### DATA IN THIS EXERCISE

####

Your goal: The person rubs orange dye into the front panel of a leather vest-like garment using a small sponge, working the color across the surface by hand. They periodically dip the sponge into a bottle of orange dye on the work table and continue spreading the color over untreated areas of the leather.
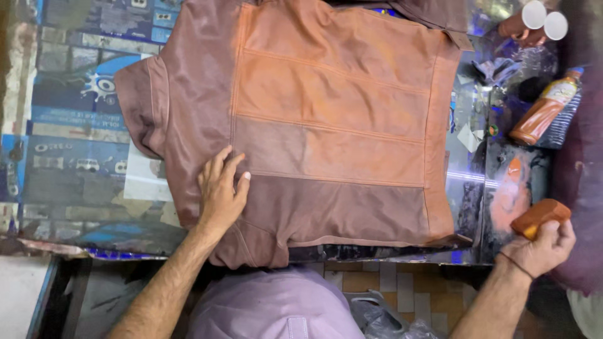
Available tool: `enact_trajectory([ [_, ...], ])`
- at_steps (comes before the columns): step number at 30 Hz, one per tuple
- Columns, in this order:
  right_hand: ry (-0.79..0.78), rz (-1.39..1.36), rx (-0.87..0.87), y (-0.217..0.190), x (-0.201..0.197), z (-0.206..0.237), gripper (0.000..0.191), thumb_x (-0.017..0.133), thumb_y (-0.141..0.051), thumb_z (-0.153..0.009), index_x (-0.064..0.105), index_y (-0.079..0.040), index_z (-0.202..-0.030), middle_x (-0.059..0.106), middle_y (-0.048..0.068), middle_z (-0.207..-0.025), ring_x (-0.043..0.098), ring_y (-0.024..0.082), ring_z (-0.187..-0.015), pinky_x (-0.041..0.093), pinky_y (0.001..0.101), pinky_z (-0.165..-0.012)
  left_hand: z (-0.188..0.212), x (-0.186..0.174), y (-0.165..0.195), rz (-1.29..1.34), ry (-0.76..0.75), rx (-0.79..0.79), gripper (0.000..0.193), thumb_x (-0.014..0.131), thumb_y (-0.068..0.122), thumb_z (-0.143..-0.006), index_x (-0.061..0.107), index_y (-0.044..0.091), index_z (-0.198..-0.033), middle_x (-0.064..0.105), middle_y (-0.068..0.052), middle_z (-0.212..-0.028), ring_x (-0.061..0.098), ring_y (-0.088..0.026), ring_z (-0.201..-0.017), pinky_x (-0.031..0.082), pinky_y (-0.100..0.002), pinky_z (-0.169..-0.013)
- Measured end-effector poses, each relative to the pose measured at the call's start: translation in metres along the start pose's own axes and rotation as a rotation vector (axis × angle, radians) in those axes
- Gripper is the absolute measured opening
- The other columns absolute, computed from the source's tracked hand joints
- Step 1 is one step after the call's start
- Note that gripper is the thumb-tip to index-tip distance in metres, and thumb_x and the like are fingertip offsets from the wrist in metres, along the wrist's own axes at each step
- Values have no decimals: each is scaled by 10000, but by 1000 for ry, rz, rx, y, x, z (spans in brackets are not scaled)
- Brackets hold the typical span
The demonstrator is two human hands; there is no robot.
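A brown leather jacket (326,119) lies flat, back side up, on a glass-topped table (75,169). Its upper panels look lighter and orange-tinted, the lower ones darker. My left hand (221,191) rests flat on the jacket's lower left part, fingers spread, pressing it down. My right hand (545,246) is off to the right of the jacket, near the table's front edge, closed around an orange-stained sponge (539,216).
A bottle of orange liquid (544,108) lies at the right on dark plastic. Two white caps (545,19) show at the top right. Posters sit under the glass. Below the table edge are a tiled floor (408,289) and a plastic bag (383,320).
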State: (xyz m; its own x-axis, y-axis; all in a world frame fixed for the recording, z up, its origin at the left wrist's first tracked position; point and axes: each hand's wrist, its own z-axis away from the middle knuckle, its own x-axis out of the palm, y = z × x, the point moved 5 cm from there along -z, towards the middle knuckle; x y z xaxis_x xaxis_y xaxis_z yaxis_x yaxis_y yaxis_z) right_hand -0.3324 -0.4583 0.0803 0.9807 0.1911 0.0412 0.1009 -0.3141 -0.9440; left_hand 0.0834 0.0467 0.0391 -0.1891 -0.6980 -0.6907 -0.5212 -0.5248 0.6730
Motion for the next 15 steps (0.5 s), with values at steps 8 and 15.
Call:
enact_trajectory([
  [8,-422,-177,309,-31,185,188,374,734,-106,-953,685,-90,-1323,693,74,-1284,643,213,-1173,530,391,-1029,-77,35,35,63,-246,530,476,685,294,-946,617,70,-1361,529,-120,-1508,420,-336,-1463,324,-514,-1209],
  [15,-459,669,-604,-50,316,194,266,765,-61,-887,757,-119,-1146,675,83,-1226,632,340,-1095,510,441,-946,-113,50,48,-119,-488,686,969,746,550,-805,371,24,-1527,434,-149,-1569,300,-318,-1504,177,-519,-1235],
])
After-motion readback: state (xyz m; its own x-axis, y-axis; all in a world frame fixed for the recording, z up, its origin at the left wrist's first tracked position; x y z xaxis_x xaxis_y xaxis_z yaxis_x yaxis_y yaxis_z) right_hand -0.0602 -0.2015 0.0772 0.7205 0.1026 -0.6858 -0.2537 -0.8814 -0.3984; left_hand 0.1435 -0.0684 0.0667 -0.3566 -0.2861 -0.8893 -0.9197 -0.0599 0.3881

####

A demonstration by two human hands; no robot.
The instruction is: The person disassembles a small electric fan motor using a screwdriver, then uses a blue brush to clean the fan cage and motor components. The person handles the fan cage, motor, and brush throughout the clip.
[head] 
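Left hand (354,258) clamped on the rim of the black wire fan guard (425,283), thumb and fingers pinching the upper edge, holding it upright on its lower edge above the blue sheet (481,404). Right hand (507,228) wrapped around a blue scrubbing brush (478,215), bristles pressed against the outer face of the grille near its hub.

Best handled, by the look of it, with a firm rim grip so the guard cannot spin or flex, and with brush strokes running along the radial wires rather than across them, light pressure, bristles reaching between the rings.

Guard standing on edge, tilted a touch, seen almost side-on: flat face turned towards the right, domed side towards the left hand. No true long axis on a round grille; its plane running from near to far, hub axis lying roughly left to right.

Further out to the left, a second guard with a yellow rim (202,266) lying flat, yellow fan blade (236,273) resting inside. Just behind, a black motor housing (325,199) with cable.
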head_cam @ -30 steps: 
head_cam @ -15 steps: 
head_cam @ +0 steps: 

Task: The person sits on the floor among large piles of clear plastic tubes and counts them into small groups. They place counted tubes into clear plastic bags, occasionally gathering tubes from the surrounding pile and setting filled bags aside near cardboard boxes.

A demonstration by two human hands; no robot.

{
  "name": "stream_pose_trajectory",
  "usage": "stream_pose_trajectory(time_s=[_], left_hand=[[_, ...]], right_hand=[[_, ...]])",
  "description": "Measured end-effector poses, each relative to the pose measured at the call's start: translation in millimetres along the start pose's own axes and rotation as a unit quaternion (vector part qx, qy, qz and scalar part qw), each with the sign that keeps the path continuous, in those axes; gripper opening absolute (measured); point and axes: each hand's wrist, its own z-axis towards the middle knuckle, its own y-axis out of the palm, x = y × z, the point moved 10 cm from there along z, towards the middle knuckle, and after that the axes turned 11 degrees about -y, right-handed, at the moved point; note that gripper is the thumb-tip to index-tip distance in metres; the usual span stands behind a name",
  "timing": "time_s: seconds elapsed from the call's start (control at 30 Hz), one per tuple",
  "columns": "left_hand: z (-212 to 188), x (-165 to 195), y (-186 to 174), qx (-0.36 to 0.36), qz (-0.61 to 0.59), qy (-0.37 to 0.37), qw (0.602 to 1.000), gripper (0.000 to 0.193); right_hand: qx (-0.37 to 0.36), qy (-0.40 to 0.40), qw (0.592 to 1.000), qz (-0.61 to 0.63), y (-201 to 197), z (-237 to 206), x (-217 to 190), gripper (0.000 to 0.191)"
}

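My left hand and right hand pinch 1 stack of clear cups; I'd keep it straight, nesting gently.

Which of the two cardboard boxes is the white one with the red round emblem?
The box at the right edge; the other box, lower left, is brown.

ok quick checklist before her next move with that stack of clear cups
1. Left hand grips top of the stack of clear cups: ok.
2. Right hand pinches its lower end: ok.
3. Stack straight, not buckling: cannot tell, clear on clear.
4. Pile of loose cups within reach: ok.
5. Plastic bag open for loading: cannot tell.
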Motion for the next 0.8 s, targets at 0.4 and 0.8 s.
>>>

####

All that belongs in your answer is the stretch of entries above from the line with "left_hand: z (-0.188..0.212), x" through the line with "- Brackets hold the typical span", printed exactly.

### SOLUTION TO THE EXERCISE
  left_hand: z (-0.188..0.212), x (-0.186..0.174), y (-0.165..0.195), rz (-1.29..1.34), ry (-0.76..0.75), rx (-0.79..0.79), gripper (0.000..0.193), thumb_x (-0.014..0.131), thumb_y (-0.068..0.122), thumb_z (-0.143..-0.006), index_x (-0.061..0.107), index_y (-0.044..0.091), index_z (-0.198..-0.033), middle_x (-0.064..0.105), middle_y (-0.068..0.052), middle_z (-0.212..-0.028), ring_x (-0.061..0.098), ring_y (-0.088..0.026), ring_z (-0.201..-0.017), pinky_x (-0.031..0.082), pinky_y (-0.100..0.002), pinky_z (-0.169..-0.013)
- Measured end-effector poses, each relative to the pose measured at the call's start: translation in metres along the start pose's own axes and rotation as a rotation vector (axis × angle, radians) in those axes
- Gripper is the absolute measured opening
- The other columns absolute, computed from the source's tracked hand joints
- Step 1 is one step after the call's start
- Note that gripper is the thumb-tip to index-tip distance in metres, and thumb_x and the like are fingertip offsets from the wrist in metres, along the wrist's own axes at each step
- Values have no decimals: each is scaled by 10000, but by 1000 for ry, rz, rx, y, x, z (spans in brackets are not scaled)
- Brackets hold the typical span

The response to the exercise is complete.